State lawmakers, who were asked by President Donald Trump to share their insight about the state of healthcare in America are back home Texas today. State Sen. Donna Campbell was among ten women working in the healthcare field that was asked to share her opinion about efforts to repeal the Affordable Care Act.
Outside the state capitol, Campbell works as an emergency room doctor and has seen how the Affordable Care Act and Medicaid directly impact Texas hospitals and their staff. The New Braunfels Republican was one of two Texas doctors requested to meet with President Trump at the White House.
“He made the point to say that 38-percent of women are doctors and surgeons, so he wanted to hear from us," Campbell says.

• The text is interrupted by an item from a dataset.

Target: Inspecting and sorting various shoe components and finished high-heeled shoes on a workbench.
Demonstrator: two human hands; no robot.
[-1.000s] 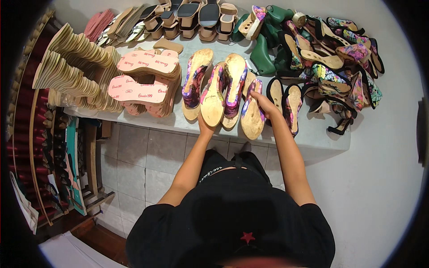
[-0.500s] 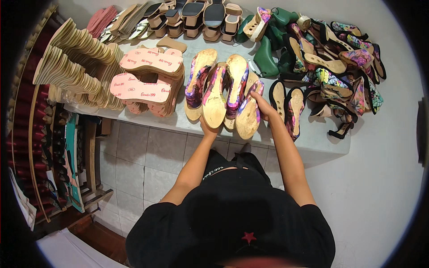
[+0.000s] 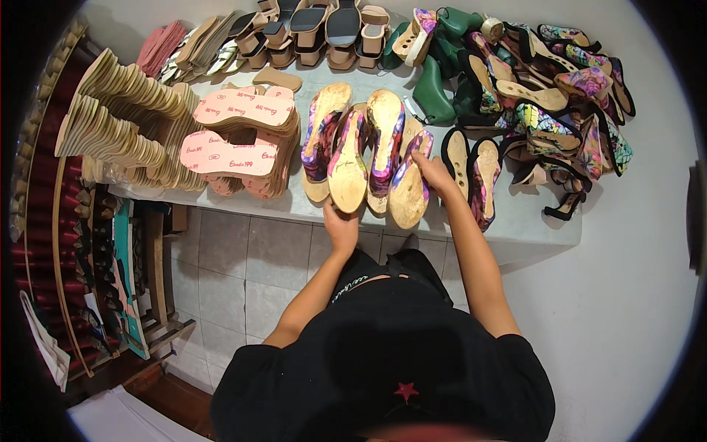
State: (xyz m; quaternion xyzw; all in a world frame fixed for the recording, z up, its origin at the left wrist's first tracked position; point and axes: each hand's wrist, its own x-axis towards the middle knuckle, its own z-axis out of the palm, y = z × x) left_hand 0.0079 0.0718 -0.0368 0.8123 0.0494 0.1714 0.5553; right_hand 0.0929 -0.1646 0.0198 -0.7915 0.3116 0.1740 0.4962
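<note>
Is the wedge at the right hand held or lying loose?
Held: the right hand has its thumb over the wedge. The other fingers are mostly hidden.

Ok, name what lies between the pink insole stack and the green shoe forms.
In the head view, mainly floral-sided wedge soles lie between the pink stack and the green forms.

Mid-table is blocked by wedges (image 3: 383,140), left by insoles (image 3: 243,156), right by heaped shoes (image 3: 545,136); open table (image 3: 534,231) is found front right.
</note>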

According to Campbell, Trump told the group that Obamacare is making it much harder for all of the doctors, nurses, and health care professionals, men and women alike, to do their job.
“Currently we have a huge wedge of government between the doctor and the patient," Campbell says.
But Campbell says most of her conversation with the President and his White House staff was about the state’s pursuit of a federal block grant to reform how the Medicaid system works in Texas.
“When we are talking about Texas healthcare dollars and how Medicaid affects us, there is no skin-in-the-game for the Medicaid patient. It’s not the uninsured, it’s the Medicaid patient that unnecessarily use our emergency rooms," Campbell explains.
Campbell was joined at the White House by her senate colleague Dawn Buckingham, a Republican eye doctor from Lakeway, whose district stretches from Medina and Kerrville through Abilene.